• **Exercise instructions**: Write the full listing out again, word for word, but omit the pictures.

• **Stored data**:
====================

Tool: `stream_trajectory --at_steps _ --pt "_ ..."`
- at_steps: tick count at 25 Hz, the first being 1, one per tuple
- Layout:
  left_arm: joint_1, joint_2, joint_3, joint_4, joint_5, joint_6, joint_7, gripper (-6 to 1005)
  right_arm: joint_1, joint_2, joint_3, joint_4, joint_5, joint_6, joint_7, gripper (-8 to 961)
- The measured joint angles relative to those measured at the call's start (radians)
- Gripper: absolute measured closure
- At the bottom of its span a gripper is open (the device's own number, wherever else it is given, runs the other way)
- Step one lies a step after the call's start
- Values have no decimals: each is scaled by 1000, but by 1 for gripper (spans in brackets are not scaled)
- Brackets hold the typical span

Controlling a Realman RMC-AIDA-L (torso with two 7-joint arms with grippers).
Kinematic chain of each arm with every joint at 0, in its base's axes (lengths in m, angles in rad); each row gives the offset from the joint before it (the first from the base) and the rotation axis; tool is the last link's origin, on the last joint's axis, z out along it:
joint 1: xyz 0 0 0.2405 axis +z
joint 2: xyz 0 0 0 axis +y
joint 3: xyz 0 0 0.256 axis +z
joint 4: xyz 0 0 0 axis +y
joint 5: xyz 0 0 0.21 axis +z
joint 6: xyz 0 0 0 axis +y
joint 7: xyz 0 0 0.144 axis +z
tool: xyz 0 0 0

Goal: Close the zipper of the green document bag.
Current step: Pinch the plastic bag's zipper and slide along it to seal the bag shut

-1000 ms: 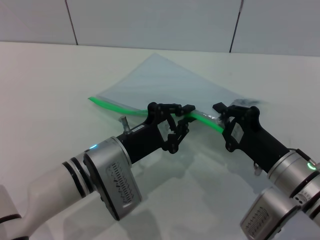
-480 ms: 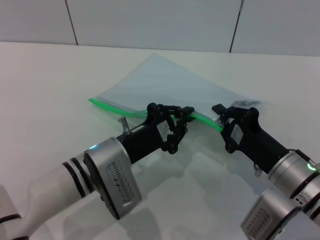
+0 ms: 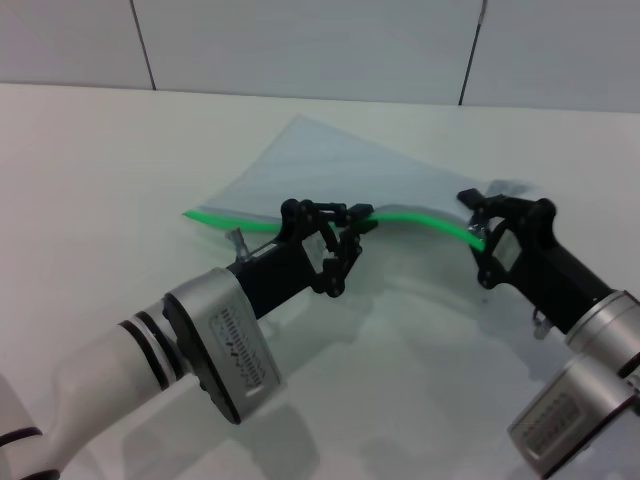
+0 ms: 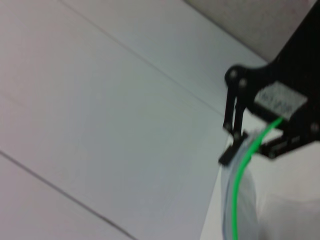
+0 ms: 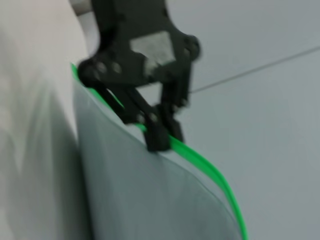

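The left gripper [image 3: 352, 222] is clenched on the zipper [image 3: 420, 214], its black fingertips meeting over the green strip about midway along the bag's near edge (the right wrist view shows the same fingers [image 5: 159, 131] pinched on the strip from the other side). The right gripper [image 3: 478, 222] grasps the same strip at its right-hand end, at the bag's near right corner; in the left wrist view its fingers [image 4: 233, 148] close over the green line.

Between the two grippers the zipper arches upward, clear of the table [image 3: 90, 170]. Left of the left gripper the strip runs down to the bag's left corner, which rests on the table. I cannot make out the slider.

The bag [image 3: 340, 170] lies slanted, its near edge lifted, its far corner pointing toward the wall [image 3: 300, 45]. The far edges have bare table all round them. White table surface also lies open to the left of the bag and in front of both arms.
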Motion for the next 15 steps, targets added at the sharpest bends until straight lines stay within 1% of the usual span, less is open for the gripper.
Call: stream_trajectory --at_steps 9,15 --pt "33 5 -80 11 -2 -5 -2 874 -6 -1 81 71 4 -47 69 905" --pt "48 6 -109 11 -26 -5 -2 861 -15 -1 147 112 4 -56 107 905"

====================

• **Expected answer**:
Tool: `stream_trajectory --at_steps _ --pt "_ ..."`
- at_steps: tick count at 25 Hz, the first being 1, one per tuple
- Layout:
  left_arm: joint_1, joint_2, joint_3, joint_4, joint_5, joint_6, joint_7, gripper (-6 to 1005)
  right_arm: joint_1, joint_2, joint_3, joint_4, joint_5, joint_6, joint_7, gripper (-8 to 961)
- The measured joint angles relative to those measured at the call's start (radians)
- Gripper: absolute measured closure
- At the bottom of its span a gripper is open (the device's own number, wherever else it is given, runs the other way)
- Step one lies a step after the call's start
- Values have no decimals: each is scaled by 1000, but by 1 for gripper (spans in brackets are not scaled)
- Brackets hold the typical span

Controlling a Realman RMC-AIDA-L (torso with two 7-joint arms with grippers).
Kinematic chain of each arm with every joint at 0, in its base's axes (lengths in m, angles in rad); each row gives the offset from the joint before it (the first from the base) and the rotation axis; tool is the last link's origin, on the last joint's axis, z out along it:
joint 1: xyz 0 0 0.2405 axis +z
joint 2: xyz 0 0 0 axis +y
joint 3: xyz 0 0 0.256 axis +z
joint 4: xyz 0 0 0 axis +y
joint 5: xyz 0 0 0.21 axis +z
joint 6: xyz 0 0 0 axis +y
joint 7: xyz 0 0 0.144 axis +z
tool: xyz 0 0 0

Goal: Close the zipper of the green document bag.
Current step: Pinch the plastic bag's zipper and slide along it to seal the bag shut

-1000 ms: 
-480 ms: 
+0 ms: 
+0 ms: 
+0 ms: 

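The left gripper [image 3: 352, 222] is clenched on the zipper [image 3: 420, 214], its black fingertips meeting over the green strip about midway along the bag's near edge (the right wrist view shows the same fingers [image 5: 159, 131] pinched on the strip from the other side). The right gripper [image 3: 478, 222] grasps the same strip at its right-hand end, at the bag's near right corner; in the left wrist view its fingers [image 4: 233, 148] close over the green line.

Between the two grippers the zipper arches upward, clear of the table [image 3: 90, 170]. Left of the left gripper the strip runs down to the bag's left corner, which rests on the table. I cannot make out the slider.

The bag [image 3: 340, 170] lies slanted, its near edge lifted, its far corner pointing toward the wall [image 3: 300, 45]. The far edges have bare table all round them. White table surface also lies open to the left of the bag and in front of both arms.
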Motion for the next 15 steps, targets added at the sharpest bends until straight lines stay within 1% of the usual span, less is open for the gripper.
Call: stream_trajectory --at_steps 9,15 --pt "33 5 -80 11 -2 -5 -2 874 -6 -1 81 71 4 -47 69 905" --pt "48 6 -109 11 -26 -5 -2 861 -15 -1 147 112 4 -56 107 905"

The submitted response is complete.